■ **Stored data**:
....................

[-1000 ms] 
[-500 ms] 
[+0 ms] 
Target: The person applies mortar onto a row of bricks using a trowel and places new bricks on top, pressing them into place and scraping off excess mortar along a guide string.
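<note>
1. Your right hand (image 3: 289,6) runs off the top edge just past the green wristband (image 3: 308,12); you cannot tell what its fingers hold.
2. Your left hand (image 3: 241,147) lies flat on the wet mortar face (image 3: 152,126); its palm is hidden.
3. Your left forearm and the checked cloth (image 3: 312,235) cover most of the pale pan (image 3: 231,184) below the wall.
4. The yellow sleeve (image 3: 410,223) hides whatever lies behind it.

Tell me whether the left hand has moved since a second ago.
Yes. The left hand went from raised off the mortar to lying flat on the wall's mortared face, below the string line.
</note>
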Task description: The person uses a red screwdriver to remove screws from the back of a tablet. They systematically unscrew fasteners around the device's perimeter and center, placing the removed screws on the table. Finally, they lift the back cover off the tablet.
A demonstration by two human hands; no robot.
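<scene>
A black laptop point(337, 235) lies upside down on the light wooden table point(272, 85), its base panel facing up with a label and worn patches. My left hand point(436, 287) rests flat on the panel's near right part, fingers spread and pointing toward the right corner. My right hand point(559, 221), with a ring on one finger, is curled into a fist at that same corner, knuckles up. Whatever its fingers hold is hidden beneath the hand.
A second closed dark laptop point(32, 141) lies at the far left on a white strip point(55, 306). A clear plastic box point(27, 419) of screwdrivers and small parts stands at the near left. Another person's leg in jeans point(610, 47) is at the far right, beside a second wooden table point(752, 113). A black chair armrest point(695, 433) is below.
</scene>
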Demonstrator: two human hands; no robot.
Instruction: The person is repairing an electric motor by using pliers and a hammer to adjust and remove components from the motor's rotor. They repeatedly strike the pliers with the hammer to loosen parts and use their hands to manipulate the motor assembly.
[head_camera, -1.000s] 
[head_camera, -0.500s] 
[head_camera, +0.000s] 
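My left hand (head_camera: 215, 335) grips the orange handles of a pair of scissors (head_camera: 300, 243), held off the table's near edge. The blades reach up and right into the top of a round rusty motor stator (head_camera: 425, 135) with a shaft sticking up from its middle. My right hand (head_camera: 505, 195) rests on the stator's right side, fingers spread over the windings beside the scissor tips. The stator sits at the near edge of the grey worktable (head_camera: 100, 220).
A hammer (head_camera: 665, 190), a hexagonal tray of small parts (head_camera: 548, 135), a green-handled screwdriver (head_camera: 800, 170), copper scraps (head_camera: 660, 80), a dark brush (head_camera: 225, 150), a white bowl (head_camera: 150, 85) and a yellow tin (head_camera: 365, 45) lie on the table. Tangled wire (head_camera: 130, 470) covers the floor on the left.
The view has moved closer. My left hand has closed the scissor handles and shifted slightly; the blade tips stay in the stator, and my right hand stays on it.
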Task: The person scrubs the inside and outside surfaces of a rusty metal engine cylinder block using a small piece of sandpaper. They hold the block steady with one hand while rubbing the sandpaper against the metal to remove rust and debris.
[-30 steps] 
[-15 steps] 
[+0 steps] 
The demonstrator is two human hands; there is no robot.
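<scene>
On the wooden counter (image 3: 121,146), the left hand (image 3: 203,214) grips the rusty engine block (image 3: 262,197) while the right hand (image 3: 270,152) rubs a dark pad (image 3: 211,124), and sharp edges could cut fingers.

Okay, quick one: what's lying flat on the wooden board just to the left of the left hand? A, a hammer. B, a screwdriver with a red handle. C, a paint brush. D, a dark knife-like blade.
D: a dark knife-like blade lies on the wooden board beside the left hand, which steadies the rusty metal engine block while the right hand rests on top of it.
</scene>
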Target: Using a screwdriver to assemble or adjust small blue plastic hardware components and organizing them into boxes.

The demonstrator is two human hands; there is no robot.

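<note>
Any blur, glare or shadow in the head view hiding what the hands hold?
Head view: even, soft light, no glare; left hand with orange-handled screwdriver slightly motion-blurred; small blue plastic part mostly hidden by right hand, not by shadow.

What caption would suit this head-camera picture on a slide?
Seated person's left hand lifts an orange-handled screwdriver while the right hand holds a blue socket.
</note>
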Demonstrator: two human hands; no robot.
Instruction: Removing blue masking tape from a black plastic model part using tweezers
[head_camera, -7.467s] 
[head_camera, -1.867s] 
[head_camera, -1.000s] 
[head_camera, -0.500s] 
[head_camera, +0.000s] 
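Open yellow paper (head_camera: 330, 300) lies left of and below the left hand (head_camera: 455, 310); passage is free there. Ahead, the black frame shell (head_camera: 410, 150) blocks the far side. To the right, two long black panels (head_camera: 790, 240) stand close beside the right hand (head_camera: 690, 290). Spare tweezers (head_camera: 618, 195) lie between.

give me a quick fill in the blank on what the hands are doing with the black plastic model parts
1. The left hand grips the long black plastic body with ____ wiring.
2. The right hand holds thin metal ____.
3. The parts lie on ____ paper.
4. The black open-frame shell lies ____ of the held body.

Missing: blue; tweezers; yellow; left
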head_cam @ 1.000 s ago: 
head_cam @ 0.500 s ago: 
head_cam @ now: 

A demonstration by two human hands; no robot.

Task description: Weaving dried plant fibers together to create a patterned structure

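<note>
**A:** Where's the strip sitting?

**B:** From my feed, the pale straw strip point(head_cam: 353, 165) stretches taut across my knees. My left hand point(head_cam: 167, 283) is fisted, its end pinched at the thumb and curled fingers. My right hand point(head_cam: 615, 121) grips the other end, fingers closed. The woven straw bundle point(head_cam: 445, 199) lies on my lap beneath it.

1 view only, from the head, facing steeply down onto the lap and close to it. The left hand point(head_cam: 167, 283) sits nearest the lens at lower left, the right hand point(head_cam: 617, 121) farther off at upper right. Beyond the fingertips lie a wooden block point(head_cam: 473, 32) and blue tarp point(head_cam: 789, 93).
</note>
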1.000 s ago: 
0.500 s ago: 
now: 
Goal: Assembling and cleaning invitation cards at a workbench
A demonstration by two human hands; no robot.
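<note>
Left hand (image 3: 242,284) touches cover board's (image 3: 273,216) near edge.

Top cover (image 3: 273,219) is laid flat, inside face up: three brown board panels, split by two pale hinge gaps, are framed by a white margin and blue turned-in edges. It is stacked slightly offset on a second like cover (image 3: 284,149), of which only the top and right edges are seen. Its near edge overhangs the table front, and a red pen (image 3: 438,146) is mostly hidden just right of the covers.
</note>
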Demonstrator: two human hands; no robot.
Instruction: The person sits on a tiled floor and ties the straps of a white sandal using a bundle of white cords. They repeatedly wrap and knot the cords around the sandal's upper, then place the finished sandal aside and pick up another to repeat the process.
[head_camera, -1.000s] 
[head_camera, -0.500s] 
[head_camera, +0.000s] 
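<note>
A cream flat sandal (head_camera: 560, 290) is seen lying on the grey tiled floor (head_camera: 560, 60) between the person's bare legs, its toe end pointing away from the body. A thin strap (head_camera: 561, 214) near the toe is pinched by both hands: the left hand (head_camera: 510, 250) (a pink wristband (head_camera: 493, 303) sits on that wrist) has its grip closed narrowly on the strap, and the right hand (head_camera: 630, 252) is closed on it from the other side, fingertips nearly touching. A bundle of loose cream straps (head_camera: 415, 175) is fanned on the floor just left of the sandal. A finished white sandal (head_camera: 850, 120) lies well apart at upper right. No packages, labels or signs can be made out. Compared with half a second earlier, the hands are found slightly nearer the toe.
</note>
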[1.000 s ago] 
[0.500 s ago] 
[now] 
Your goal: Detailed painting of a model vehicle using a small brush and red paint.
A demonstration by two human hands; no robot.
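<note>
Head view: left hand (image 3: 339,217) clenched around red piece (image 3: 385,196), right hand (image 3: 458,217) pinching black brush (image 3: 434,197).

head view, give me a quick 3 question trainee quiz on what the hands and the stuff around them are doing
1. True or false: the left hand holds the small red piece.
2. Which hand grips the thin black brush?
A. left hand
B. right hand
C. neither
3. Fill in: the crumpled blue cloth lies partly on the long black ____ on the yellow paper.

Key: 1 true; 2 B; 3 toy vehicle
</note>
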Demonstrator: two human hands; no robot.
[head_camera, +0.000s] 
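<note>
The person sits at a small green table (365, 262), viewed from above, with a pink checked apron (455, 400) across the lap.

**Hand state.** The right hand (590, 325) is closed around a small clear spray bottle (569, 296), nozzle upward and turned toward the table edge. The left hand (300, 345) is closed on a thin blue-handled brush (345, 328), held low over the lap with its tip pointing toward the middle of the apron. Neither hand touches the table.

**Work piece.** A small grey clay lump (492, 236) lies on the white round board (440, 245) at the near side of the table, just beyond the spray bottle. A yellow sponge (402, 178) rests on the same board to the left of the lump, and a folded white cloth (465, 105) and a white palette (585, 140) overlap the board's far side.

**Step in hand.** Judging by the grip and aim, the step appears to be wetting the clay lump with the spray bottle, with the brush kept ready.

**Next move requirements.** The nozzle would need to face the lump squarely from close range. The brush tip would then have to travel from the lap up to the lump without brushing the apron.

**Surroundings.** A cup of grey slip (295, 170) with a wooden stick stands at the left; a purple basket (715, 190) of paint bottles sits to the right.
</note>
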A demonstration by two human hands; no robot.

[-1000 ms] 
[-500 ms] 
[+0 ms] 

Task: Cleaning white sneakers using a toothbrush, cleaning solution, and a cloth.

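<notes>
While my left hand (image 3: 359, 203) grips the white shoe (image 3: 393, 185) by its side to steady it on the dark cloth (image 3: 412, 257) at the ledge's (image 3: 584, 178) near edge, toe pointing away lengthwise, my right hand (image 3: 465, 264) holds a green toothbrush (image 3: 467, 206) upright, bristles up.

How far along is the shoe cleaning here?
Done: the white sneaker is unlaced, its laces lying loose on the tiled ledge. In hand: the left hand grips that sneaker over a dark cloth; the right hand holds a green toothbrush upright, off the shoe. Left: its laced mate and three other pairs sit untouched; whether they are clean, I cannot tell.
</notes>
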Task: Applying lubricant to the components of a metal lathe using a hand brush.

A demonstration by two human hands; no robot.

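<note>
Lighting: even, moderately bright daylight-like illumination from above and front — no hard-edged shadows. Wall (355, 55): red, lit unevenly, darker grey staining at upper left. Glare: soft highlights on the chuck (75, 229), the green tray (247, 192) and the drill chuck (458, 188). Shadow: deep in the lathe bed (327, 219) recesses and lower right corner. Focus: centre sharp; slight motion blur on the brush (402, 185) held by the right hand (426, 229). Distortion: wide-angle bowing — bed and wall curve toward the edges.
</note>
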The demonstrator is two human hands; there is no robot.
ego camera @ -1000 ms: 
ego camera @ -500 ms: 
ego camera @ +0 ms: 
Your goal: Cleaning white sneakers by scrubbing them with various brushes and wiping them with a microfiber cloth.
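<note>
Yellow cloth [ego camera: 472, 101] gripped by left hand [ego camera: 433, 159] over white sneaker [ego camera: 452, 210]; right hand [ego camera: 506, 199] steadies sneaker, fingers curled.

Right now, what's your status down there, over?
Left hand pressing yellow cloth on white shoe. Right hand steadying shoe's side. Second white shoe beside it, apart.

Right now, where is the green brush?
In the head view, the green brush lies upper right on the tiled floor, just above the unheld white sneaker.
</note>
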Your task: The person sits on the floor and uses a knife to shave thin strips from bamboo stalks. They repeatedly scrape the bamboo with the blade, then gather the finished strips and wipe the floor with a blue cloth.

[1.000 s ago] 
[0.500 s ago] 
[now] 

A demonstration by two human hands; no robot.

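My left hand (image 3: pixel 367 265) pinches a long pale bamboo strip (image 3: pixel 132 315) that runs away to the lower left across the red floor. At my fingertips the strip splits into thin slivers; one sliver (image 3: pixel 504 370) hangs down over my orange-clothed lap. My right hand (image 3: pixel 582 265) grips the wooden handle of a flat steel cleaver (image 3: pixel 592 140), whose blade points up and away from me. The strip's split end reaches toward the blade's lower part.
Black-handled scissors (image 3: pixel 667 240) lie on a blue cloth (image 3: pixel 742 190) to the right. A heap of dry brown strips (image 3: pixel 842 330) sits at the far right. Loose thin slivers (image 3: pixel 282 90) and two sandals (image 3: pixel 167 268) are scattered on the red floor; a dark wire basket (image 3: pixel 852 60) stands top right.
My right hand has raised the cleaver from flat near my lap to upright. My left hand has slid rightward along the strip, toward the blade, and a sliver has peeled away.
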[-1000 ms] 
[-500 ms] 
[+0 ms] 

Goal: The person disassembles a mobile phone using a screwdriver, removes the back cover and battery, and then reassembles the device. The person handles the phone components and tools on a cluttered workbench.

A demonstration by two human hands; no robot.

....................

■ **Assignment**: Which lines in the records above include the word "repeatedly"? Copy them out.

■ **Response area**:
Instruction: The person is repairing an electric motor by using pliers and a hammer to adjust and remove components from the motor's rotor. They repeatedly strike the pliers with the hammer to loosen parts and use their hands to manipulate the motor assembly.
Instruction: The person sits on a tiled floor and ties the straps of a white sandal using a bundle of white cords. They repeatedly wrap and knot the cords around the sandal's upper, then place the finished sandal aside and pick up another to repeat the process.
Your task: The person sits on the floor and uses a knife to shave thin strips from bamboo stalks. They repeatedly scrape the bamboo with the blade, then gather the finished strips and wipe the floor with a blue cloth.

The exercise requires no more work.